DeFi 会計:分散型金融取引の記録と報告に関する実践ガイド
分散型金融(DeFi)は、従来の会計システムでは想定されていなかった、全く新しいカテゴリーの金融活動を生み出しました。DeFiプロトコルには1,000億ドル以上がロックされており、IRS(米内国歳入庁)がデジタル資産への監視を強めている現在、DeFi会計を正しく行うことはもはや任意ではありません。イールドファーミング、流動性提供、あるいはトークンのステーキングなど、オンチェーンでのあらゆるやり取りには税務上の影響が伴う可能性があり、それらを自ら追跡する責任があります。
このガイドでは、DeFi取引が具体的にどのように課税されるのか、どのような記録を保持する必要があるのか、そして混乱せずにコンプライアンスを維持する方法について解説します。
なぜDeFi会計はこれほど難しいのか
従来の財務会計は、既知の口座間で資金が移動し、金融機関が計算書を発行し、春には税務書類が届くという、明快なプロセスをたどります。DeFiは、これらすべてを根底 から覆します。
DeFi会計を困難にしている要因は以下の通りです:
- 中央集権的な報告がない。 米議会は2025年4月にIRSのDeFiブローカー報告規則を撤回しました。つまり、分散型取引所(DEX)、非カストディアル・ウォレット、パーミッションレス・プロトコルには「フォーム1099-DA」を発行する義務がありません。自身の活動を追跡し、報告する責任は完全に自分自身にあります。
- マルチチェーンの複雑さ。 単一の投資戦略であっても、Ethereum、Arbitrum、Polygon、Solanaなどにまたがることがあり、それぞれに独自のブロックエクスプローラー、手数料体系、トークン規格が存在します。
- コンポーザブルな取引。 DeFiの「積み木」のような性質により、1つの戦略でトークンのスワップ、流動性プールへの預け入れ、LPトークンのステーキング、報酬の請求などが行われることがあり、各ステップで異なる税務上の解釈が必要になります。

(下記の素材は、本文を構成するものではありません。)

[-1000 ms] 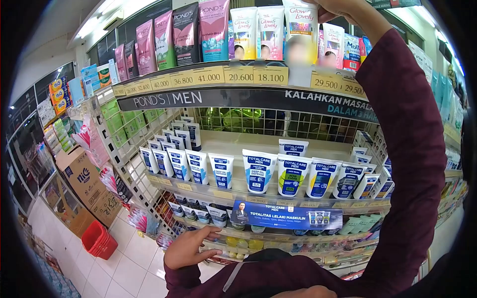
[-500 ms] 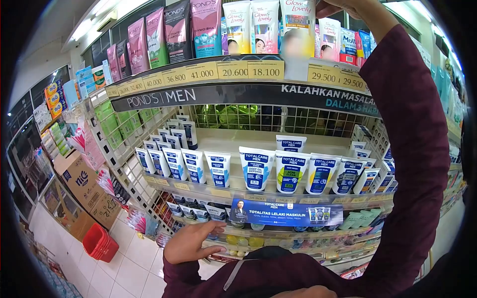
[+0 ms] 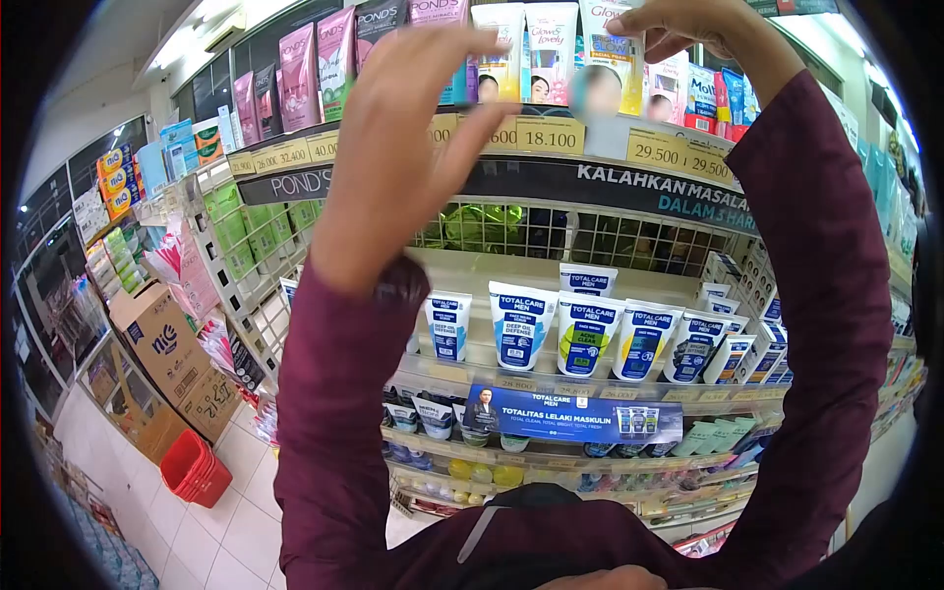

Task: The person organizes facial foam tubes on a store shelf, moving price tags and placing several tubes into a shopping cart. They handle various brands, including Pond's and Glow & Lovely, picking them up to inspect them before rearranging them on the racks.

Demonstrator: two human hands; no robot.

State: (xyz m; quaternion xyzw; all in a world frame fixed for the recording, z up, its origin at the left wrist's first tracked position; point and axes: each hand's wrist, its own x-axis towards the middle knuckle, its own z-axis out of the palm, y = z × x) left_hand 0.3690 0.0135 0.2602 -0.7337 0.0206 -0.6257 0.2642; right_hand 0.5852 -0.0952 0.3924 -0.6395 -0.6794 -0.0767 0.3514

- 組み込まれた取得価額がない。 トークンを流動性プールに預け入れる際、プロトコルはあなたが元々いくらでそのトークンを購入したかを知りません。LPトークンを受け取った際にも、そこには取得価額の情報は含まれていません。これらの関連付けを、手動で維持する必要があります。
根本的な問題は明白です。手動のスプレッドシートは、DeFiの複雑さの前では破綻します。しかし、ルールを理解することは、信頼できるシステムを構築するための第一歩です。
DeFi取引はどのように課税されるか
IRSは包括的なDeFi専用のガイダンスをまだ発行していませんが、既存の課税原則と最近の裁定により、一般的な活動の多くに対する取り扱いが確立されています。
トークンスワップ:譲渡所得(キャピタルゲイン)税
UniswapやSushiSwap、その他の分散型取引所で仮想通貨を別の仮想通貨に交換するたびに、それは課税対象となります。取得価額とスワップ時の公正市場価値(時価)との差額に対して、譲渡所得税が課せられます。
例: 1 ETHを1,500ドルで購入しました。その後、ETHの価格が2,300ドルの時に、DAIとスワップしました。この場合、800ドルの譲渡益を認識します。
短期利益(保有期間1年未満)は通常の所得税率(最高37%)で課税されます。長期利益(1年以上保有)は、0%、15%、20%の優遇税率の適用を受けられます。